The Howl & The Hum © Stewart Baxter
The Howl & The Hum © Stewart Baxter

The lesson (if there is one to be) learned is, embrace the ride. Cherish the everyday.

Life isn’t about making the highs outweigh the lows, or analyzing what you could have done better for next time; it’s about soaking in the full experience and making the most of it. It’s about appreciating the people around you, being present and active in your own story, and leading with your heart. It’s a beautiful sentiment that Griffiths wouldn’t change a thing, and one that not very many people in his hypothetical scenario would necessarily share, but this is his moment, and these are his mistakes to make over and over again, for as long as he pleases.

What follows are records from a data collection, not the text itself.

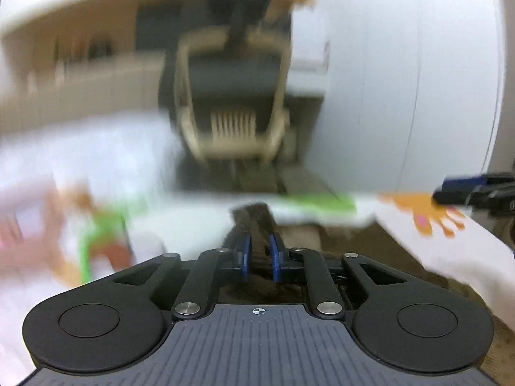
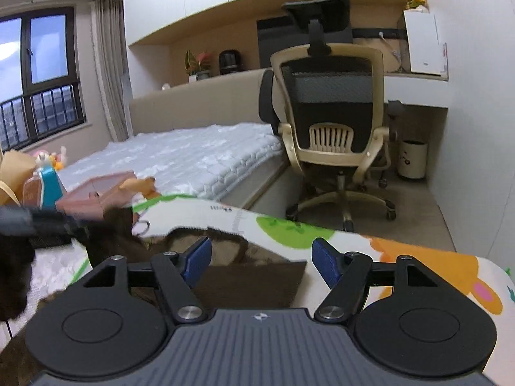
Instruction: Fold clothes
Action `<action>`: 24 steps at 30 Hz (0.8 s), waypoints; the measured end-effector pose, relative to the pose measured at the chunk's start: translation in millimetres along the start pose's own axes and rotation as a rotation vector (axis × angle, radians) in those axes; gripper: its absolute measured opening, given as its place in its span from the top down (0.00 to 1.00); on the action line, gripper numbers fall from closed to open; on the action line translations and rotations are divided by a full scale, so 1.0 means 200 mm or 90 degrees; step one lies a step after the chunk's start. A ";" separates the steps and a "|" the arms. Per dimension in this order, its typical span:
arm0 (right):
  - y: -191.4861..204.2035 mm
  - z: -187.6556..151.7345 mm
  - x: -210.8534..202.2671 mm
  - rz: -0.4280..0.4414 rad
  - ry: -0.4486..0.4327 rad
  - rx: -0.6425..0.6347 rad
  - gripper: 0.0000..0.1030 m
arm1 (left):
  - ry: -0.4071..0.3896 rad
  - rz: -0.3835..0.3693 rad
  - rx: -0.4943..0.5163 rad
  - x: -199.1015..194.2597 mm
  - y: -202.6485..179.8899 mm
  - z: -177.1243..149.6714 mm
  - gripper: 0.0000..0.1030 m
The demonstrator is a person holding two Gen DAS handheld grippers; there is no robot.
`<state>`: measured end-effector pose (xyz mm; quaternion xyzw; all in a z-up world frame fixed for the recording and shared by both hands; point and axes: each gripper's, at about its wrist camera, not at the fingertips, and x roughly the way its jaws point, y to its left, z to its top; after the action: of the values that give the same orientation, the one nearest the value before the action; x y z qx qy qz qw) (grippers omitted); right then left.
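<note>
A dark brown fuzzy garment (image 2: 244, 273) lies on a white play mat (image 2: 402, 257) printed with green and orange cartoon shapes. My left gripper (image 1: 259, 251) is shut on a bunched strip of the brown garment (image 1: 254, 222), which rises between its blue pads; the left wrist view is blurred by motion. The same left gripper (image 2: 61, 225) shows at the left of the right wrist view, lifting a corner of the cloth. Above the garment's flat near part my right gripper (image 2: 262, 260) hangs open, with nothing between its fingers.
A beige and black office chair (image 2: 328, 122) stands past the mat's far edge, by a desk. A bed with a white quilted cover (image 2: 193, 157) lies at the left. Pink boxes and toys (image 2: 96, 196) sit by the mat's left side. A white bin (image 2: 413, 159) stands under the desk.
</note>
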<state>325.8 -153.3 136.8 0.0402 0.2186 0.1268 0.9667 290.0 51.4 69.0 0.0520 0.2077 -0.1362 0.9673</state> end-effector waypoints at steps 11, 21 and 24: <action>0.24 -0.23 0.35 -0.014 0.136 -0.127 0.31 | 0.119 0.035 -0.120 0.07 0.33 -0.30 0.57; 0.22 -0.25 0.25 -0.012 0.117 -0.114 0.31 | 0.162 -0.094 -0.203 0.24 0.20 -0.27 0.69; 0.21 -0.22 0.19 -0.022 0.091 -0.124 0.31 | 0.095 -0.081 -0.110 0.17 0.10 -0.19 0.86</action>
<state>329.4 -101.2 86.9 -0.0672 0.2740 0.1334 0.9501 310.3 68.7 22.3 -0.0345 0.2930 -0.1747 0.9394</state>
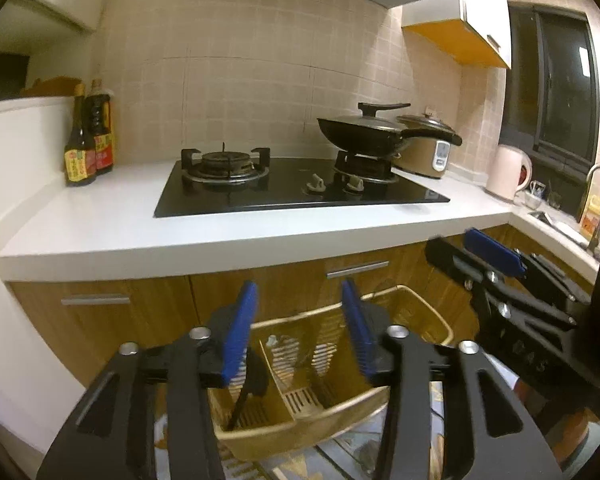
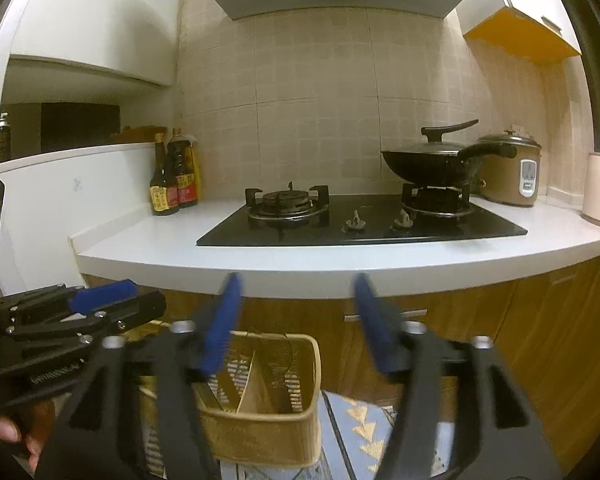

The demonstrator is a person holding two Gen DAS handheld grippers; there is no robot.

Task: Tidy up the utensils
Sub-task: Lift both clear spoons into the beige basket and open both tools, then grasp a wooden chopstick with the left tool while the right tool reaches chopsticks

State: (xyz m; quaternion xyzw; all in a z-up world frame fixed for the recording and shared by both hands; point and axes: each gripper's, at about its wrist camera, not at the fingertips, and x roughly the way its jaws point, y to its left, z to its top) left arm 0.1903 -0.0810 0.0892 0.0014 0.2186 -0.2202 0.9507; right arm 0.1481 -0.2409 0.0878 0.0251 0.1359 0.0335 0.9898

I spent all my youth playing video games
That convinced me when we die we go round again
So all these mistakes all those voice notes to you
I’ll sidestep with grace when I’m here for round two
I never make the same mistake twice
If I do it’s an encore
The ghost of Thelonius Monk in my mind
Says there’s no such thing as a wrong chord

Released May 9 via Miserable Disco, “Same Mistake Twice” is the lead single off The Howl & The Hum’s forthcoming sophomore album of the same name (out September 6).

“This is an album about Dread,” Griffiths says of his full LP. “About a very real, everyday dread so many of us feel surrounded by screens showing us how we should be, what a good person is, what a bad person is. It’s about trying to have and handle and process big messy emotions in a world that wants things to be small, simple, and quickly decided. Every person is flawed, every person has baggage, shrapnel they take with them that makes the airport security beep. This album is about acknowledging that shrapnel, poking it, flipping it and seeing what lives under it, and learning to fall in love with the version of yourself full of holes and missing pieces.”

“This is a breakup album mourning the loss of a band, and all that comes with it: ego trips, insecurities, lost friendships, fading love, rekindling old fires and a path to acceptance.”

I’m always forgetting my friends’ occupations,
I swear that I’m listening, I’m just feeling jaded
You moved to London with everyone else
I stayed in Yorkshire avoiding success
There’s a man in the pub
says he used to be young
And he looked just like me,
did the things that I’ve done
But he left Michelle for a job in PR
And now he’s got hard drives of pictures of her

Dramatic and dynamic, urgent and angsty, “Same Mistake Twice” is an unapologetic emotionally charged fever dream: As The Howl & The Hum returns, he makes damn sure we know that he’s right where he belongs.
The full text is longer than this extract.